__Your instructions__
Each entry is to be transcribed exactly, with nothing added or dropped.

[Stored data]
━━━━━━

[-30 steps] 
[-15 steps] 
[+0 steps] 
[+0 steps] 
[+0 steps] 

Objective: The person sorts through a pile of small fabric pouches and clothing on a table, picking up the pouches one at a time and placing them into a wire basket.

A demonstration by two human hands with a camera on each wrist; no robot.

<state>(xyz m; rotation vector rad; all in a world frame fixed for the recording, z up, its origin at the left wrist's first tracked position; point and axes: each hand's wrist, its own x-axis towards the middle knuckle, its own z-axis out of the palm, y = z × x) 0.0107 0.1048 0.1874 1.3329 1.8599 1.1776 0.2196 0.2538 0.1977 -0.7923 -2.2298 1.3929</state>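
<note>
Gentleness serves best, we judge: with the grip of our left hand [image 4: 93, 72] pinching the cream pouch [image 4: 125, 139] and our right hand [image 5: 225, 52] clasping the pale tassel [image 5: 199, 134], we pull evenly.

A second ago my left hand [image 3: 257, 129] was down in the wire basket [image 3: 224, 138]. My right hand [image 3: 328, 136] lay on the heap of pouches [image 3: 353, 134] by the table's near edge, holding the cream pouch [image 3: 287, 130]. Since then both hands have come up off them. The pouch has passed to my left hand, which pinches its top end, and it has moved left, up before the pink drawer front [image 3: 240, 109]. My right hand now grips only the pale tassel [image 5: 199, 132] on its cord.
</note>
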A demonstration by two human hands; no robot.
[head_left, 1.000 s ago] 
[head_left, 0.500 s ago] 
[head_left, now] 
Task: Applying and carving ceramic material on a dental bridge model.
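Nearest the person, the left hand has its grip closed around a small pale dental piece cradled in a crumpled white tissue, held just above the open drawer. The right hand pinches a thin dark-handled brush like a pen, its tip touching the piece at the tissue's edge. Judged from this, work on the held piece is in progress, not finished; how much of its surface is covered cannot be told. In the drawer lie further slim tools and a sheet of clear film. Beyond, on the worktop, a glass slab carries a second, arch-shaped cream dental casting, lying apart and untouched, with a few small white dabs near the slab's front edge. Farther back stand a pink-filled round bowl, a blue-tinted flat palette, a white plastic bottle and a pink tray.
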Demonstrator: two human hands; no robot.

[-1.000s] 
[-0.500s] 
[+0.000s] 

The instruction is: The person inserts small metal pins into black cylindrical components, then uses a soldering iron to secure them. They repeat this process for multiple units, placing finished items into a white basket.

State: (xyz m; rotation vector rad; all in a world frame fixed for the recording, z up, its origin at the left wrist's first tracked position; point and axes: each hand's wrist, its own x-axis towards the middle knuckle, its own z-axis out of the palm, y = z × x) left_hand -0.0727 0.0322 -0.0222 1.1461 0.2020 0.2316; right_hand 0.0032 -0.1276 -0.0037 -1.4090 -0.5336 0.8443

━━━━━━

__Your solution__
[-30 steps] 
[-15 steps] 
[+0 steps] 
[+0 steps] 
[+0 steps] 

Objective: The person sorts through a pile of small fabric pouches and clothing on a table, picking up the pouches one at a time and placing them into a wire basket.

A demonstration by two human hands with a camera on each wrist; no robot.

<state>(xyz m; rotation vector rad; all in a world frame fixed for the recording, z up, its origin at the left wrist's first tracked position; point and axes: each hand's wrist, its own x-axis towards the middle knuckle, its own z-axis out of the palm, y = z × x) 0.0107 0.1048 0.1874 1.3329 1.8599 1.1776 0.2196 0.2538 0.1977 -0.7923 -2.2298 1.3929</state>
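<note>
Gentleness serves best, we judge: with the grip of our left hand [image 4: 93, 72] pinching the cream pouch [image 4: 125, 139] and our right hand [image 5: 225, 52] clasping the pale tassel [image 5: 199, 134], we pull evenly.

A second ago my left hand [image 3: 257, 129] was down in the wire basket [image 3: 224, 138]. My right hand [image 3: 328, 136] lay on the heap of pouches [image 3: 353, 134] by the table's near edge, holding the cream pouch [image 3: 287, 130]. Since then both hands have come up off them. The pouch has passed to my left hand, which pinches its top end, and it has moved left, up before the pink drawer front [image 3: 240, 109]. My right hand now grips only the pale tassel [image 5: 199, 132] on its cord.
</note>
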A demonstration by two human hands; no robot.
[head_left, 1.000 s ago] 
[head_left, 0.500 s ago] 
[head_left, now] 
Task: Applying and carving ceramic material on a dental bridge model.
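Nearest the person, the left hand has its grip closed around a small pale dental piece cradled in a crumpled white tissue, held just above the open drawer. The right hand pinches a thin dark-handled brush like a pen, its tip touching the piece at the tissue's edge. Judged from this, work on the held piece is in progress, not finished; how much of its surface is covered cannot be told. In the drawer lie further slim tools and a sheet of clear film. Beyond, on the worktop, a glass slab carries a second, arch-shaped cream dental casting, lying apart and untouched, with a few small white dabs near the slab's front edge. Farther back stand a pink-filled round bowl, a blue-tinted flat palette, a white plastic bottle and a pink tray.
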Demonstrator: two human hands; no robot.

[-1.000s] 
[-0.500s] 
[+0.000s] 

The instruction is: The person inserts small metal pins into black cylindrical components, then uses a soldering iron to secure them. They repeat this process for multiple units, placing finished items into a white basket.

State: (xyz m; rotation vector rad; all in a world frame fixed for the recording, z up, its origin at the left wrist's first tracked position; point and axes: each hand's wrist, its own x-axis towards the middle knuckle, its own z-axis out of the palm, y = z × x) left_hand -0.0727 0.0322 -0.0222 1.1461 0.2020 0.2316; right_hand 0.0032 -0.1276 -0.0037 -1.4090 -0.5336 0.8443

There's nothing more to this exercise.